-- DIRECTIONS --
All lines from the one that contains "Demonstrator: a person" to the end of the data must be retyped exactly. Pictures are not retyped.

-- DATA PROVIDED --
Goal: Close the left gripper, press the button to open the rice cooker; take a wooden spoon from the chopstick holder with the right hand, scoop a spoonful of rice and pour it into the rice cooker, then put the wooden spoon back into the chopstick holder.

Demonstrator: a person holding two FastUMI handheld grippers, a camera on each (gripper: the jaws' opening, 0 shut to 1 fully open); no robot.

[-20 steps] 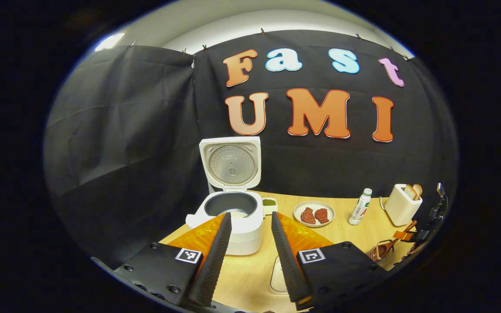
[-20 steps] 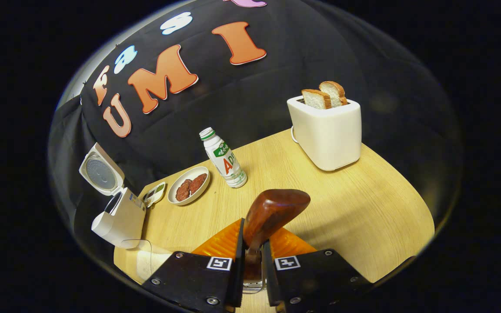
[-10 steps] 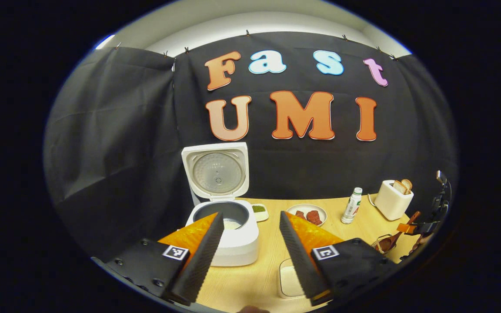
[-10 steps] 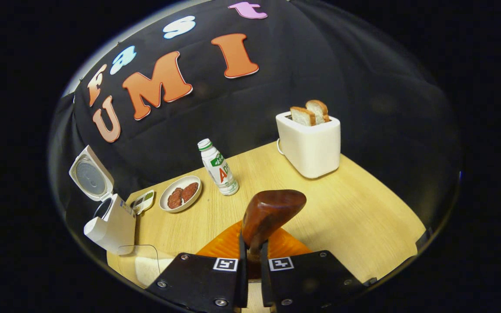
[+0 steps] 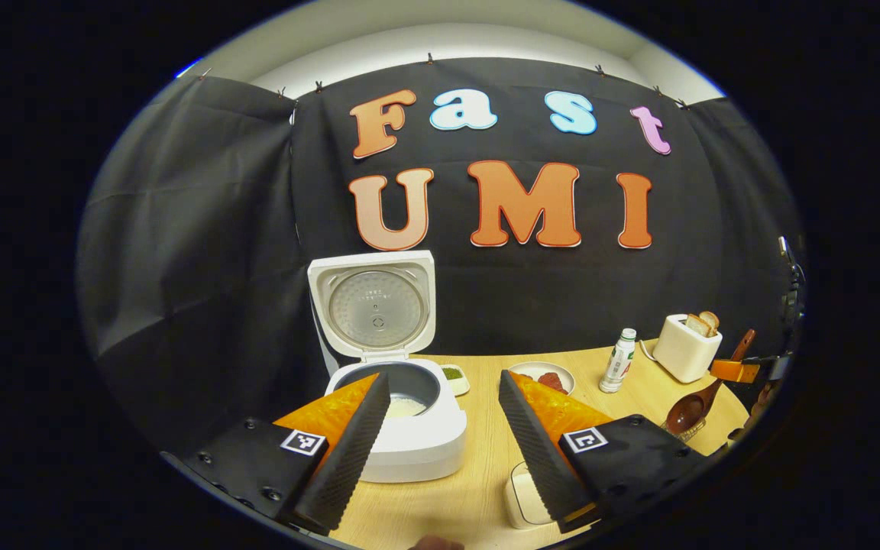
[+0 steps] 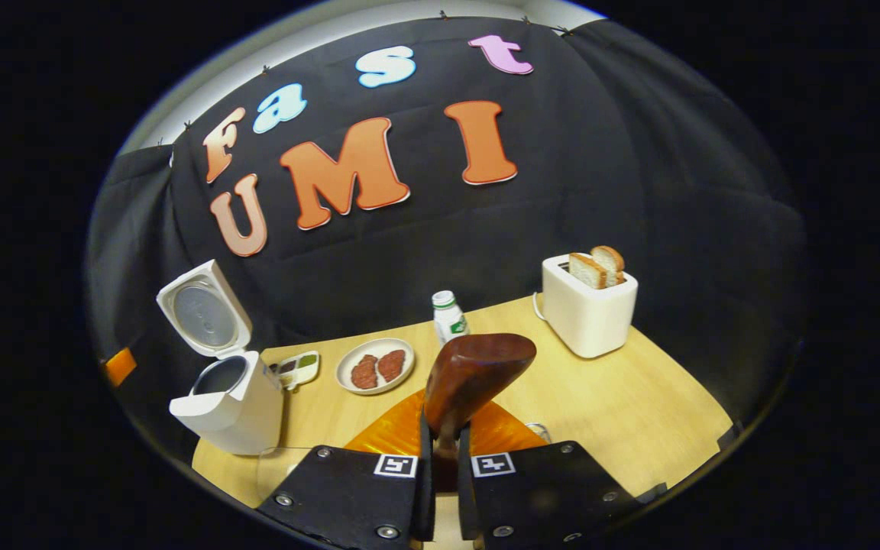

-- RESULT --
Demonstrator: a person holding two FastUMI handheld grippers, a camera on each (gripper: the jaws' opening, 0 shut to 1 fully open); no robot.

[-20 steps] 
[-20 steps] 
[-10 steps] 
[-10 steps] 
[+0 steps] 
[+0 steps] 

Nothing further is required for this exercise.